He added: “This whole structure is devised very deliberately, with very expert lawyers, to ensure very cheap labour.”

Absolute authority

Henry rejected the suggestion they laboured voluntarily, saying there was a clear power imbalance between the women and the Gloriavale hierarchy.

“The starting point is that a volunteer must be of equal negotiating ability to the person they’re volunteering to help. If they’re under disparity, they can’t be volunteers,” he said.

Henry said the evidence showed everyone at Gloriavale was answerable to the Overseeing Shepherd.

“So, what we have set out in practice is an absolute authoritarian employer, who’s called the Overseeing Shepherd, and he is in a position where his word is law and everyone follows it,” he said.

Henry read testimony from two if the plaintiffs, Anna Courage and Rose Standtrue, detailing the impact that the lifestyle and demanding work schedule at Gloriavale had on their mental health.

Courage said she was exhausted and upset at the “horrible “way her work team leader treated the girls, leading her parents to suggest she leave the community and stay with relatives in Australia because she was so “desperately unhappy”.

“I was depressed, suicidally depressed. [My parents] were scared that I wouldn’t be around at all. I jumped off a bridge once into a river. I wasn’t actually wanting to commit suicide at that point. I just didn’t care if I died or not.”

No utopia

Courage said she struggled in the outside world.

“I was in a lot of shock, shock about basically everything. Every time I saw a blue dress that reminded me of the Gloriavale dresses, I’d have a panic attack.

“Handling money just blew me away. Talking to people was really hard. Even my grandparents, I didn’t know them. All my life, I’d been told they were worldly and that they hated Christ, and that’s why they left Gloriavale.”

Standtrue also contemplated suicide before leaving Gloriavale, saying she had lost contact with her siblings who were still in the community with her parents.

“Since leaving Gloriavale, I’ve had good and bad days.

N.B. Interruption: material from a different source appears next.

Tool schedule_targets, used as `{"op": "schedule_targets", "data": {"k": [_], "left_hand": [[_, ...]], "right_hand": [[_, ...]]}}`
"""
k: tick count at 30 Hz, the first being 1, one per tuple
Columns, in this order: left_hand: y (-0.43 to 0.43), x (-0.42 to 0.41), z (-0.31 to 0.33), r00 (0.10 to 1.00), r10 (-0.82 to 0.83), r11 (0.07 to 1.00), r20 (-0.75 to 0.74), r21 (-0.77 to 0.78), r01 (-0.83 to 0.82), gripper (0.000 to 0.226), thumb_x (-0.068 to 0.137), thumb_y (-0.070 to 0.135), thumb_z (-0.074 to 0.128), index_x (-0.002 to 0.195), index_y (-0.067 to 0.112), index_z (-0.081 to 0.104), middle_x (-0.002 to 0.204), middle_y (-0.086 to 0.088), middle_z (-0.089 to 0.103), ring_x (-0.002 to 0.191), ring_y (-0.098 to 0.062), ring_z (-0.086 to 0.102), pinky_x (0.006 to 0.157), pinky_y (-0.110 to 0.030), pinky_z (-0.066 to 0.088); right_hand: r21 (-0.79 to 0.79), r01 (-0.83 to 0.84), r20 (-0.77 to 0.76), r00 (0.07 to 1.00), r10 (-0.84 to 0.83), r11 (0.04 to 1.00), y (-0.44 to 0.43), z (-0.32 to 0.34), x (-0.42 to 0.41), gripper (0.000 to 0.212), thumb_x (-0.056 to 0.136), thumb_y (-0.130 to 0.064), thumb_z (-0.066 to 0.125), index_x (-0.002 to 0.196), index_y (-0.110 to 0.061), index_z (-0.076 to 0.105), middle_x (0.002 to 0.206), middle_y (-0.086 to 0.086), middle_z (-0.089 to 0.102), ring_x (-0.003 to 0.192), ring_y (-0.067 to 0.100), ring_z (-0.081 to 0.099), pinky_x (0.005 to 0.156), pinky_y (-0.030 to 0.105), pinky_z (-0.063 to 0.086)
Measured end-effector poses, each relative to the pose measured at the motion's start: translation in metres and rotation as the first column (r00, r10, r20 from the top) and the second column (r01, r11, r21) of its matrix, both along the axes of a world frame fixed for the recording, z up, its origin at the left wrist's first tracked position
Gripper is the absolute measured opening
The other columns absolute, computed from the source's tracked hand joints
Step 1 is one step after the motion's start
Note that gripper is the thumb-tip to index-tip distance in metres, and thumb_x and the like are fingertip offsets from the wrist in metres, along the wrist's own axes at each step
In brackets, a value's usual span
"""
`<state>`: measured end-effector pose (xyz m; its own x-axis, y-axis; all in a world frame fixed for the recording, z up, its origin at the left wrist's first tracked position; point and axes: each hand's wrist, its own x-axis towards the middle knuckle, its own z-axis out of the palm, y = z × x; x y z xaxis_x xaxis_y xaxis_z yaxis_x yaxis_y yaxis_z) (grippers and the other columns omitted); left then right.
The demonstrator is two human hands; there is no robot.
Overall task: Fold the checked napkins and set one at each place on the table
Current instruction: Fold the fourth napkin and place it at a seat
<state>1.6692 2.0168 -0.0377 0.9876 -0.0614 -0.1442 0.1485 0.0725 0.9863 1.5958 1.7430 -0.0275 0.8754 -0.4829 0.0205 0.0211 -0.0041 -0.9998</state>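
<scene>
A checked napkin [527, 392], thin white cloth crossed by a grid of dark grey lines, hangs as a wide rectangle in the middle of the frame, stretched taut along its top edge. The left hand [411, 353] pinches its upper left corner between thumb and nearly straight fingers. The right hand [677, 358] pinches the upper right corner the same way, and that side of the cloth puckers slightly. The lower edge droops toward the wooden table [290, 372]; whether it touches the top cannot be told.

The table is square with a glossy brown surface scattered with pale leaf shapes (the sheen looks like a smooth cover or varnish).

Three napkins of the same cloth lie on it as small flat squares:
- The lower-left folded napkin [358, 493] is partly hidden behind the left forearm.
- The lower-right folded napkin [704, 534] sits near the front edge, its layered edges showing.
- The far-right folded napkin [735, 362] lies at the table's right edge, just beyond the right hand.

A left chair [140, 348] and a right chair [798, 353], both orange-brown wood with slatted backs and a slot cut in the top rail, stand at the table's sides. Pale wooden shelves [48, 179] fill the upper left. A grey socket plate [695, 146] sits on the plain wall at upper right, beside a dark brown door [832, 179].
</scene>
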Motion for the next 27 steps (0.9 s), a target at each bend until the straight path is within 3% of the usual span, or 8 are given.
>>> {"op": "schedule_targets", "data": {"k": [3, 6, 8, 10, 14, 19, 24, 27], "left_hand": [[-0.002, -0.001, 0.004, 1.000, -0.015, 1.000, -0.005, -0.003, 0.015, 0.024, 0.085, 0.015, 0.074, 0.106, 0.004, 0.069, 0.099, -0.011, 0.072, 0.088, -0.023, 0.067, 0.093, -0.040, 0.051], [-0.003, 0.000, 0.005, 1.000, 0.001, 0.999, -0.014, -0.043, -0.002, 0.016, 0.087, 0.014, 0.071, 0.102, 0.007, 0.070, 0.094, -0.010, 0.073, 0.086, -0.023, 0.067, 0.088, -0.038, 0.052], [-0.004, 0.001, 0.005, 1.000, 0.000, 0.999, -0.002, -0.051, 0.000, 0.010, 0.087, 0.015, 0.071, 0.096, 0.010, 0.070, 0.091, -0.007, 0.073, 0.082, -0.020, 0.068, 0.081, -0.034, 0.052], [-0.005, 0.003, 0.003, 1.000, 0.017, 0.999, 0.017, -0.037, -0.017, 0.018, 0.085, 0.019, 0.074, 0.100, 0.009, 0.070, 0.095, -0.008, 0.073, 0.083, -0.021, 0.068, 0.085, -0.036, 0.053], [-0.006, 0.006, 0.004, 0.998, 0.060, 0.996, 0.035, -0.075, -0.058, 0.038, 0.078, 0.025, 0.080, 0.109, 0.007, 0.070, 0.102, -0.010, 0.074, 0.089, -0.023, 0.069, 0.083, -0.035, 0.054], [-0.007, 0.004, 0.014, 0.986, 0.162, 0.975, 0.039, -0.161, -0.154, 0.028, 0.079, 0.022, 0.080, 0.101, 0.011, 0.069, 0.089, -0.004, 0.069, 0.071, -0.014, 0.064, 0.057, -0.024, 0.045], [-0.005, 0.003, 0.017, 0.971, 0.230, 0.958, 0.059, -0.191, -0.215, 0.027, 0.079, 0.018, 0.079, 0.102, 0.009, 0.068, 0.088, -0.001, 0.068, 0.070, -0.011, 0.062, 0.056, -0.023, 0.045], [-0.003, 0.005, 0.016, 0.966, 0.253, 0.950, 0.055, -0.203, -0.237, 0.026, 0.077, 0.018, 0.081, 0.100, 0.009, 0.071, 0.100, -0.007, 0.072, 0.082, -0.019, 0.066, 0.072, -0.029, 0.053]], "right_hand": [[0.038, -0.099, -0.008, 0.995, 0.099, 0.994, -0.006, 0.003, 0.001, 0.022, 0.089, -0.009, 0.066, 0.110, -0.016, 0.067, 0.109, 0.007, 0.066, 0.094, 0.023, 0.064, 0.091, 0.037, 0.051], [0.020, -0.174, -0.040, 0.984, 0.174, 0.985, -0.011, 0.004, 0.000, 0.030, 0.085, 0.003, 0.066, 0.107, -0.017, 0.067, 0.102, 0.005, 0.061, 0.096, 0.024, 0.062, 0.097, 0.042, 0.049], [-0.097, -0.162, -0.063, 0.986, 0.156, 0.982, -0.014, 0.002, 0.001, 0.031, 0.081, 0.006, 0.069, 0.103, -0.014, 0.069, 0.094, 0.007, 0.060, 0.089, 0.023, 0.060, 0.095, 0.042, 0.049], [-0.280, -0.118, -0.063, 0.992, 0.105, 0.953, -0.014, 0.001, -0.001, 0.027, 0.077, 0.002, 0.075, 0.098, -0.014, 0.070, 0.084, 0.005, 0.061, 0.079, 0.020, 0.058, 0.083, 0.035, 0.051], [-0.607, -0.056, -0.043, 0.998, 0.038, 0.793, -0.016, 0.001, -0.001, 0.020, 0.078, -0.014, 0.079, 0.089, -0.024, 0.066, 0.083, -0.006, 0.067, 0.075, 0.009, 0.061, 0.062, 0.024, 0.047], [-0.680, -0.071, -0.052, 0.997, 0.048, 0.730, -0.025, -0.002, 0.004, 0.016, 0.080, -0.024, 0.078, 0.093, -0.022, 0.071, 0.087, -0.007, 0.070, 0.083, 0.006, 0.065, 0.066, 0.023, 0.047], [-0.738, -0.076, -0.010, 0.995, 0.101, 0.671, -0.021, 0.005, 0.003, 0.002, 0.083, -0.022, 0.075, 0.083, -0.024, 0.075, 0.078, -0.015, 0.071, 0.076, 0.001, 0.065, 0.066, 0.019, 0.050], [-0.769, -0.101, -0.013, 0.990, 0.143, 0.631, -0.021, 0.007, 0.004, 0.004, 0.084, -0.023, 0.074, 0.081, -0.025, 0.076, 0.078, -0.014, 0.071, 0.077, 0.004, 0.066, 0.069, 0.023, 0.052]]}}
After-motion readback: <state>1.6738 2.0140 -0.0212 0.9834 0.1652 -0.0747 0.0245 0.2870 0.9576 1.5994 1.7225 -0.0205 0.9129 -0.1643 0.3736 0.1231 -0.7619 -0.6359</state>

On good days, I feel confident, smart and beautiful, in charge of my life. Then on bad days, all I can think of is my family still in Gloriavale, that I left them, and I feel all of the shame that was put on me in there… It hurts even more that particularly my younger brothers and sisters, who won’t get to know me, they’ll forget me and I won’t get to know them.”

The appeal is examining two issues relating to whether the plaintiffs – all women who left the community between 2017 and 2021 – had an employment relationship with Gloriavale under s 6 of the Employment Relations Act.

The questions are (i) did they work for hire or rewards within the meaning of the Act? and (ii) if not, were they volunteers for the purposes of the Act?

Henry said the Act contained minimum standards that were intended to protect people such as the women he was representing, who had to work in return for the necessities of life, meaning they had an employment relationship with Gloriavale.

“This is not utopia. It’s not The Sound of Music and there’s no happy singing in the hills,” he said.

“Both those girls talk of being suicidal as a consequence of living inside Gloriavale. There’s two aspects – the employment aspect and there’s the general life aspect. We’re only concerned about the work aspect now.

The court has reserved its decision.